Juin Vert est un mois consacré à la prévention et la sensibilisation contre le cancer du col de l’utérus. Lancé en 2010 par l’ Institut national du cancer, il a pour but de diminuer le nombre de femmes touchées par cette pathologie en les sensibilisant aux moyens de prévention et de dépistage disponibles et efficaces aujourd’hui.

Prévention et sensibilisation contre le cancer du col de l’utérus
ELSAN encourage toutes les femmes au dépistage du cancer du col de l'utérus. Cette affection touche touche plus de 3100 femmes en France chaque année. Le traitement est d'autant plus efficace que le cancer est pris à temps. Grâce au dépistage, 90% des cancers du col de l’utérus peuvent être évités, rappelle l'Institut national du cancer.
Le cancer du col de l’utérus, qu’est-ce que c’est ? Définition
Le cancer du col de l’utérus (ne pas confondre avec cancer du corps de l'utérus ou endomètre) est une maladie qui se développe sur la muqueuse du col de l’utérus. Selon l'Institut national du cancer, on estime à plus de 3 100, le nombre de nouveaux cas de cancer du col de l’utérus et 800 le nombre de décès en France chaque année.

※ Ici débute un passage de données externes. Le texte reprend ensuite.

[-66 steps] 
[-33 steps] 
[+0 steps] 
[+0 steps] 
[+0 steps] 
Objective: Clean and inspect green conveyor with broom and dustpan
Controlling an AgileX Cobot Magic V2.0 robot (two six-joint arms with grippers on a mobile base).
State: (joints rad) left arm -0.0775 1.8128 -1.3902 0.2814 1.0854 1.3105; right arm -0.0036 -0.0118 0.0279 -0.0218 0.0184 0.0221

Quelle est la cause du cancer du col de l'utérus ?
La cause principale de la maladie est liée à des virus sexuellement transmissibles : les papillomavirus humains (ou HPV). Lorsque le virus s’installe durablement au niveau du col de l’utérus, les lésions précancéreuses qu’il provoque peuvent évoluer en cancer généralement 10 à 20 ans après l’infection.
Papillomavirus chez les femmes (et les hommes)
Cette infection au papillomavirus humain ou HPV concerne d'ailleurs les femmes comme les hommes : elles et ils peuvent aussi être victimes de cancers de la gorge et de l'anus. Les hommes peuvent, en particulier, souffrir de cancers du pénis.
Cancer : différences entre utérus et col de l'utérus ?
Quels sont les premiers signes du cancer du col de l'utérus ?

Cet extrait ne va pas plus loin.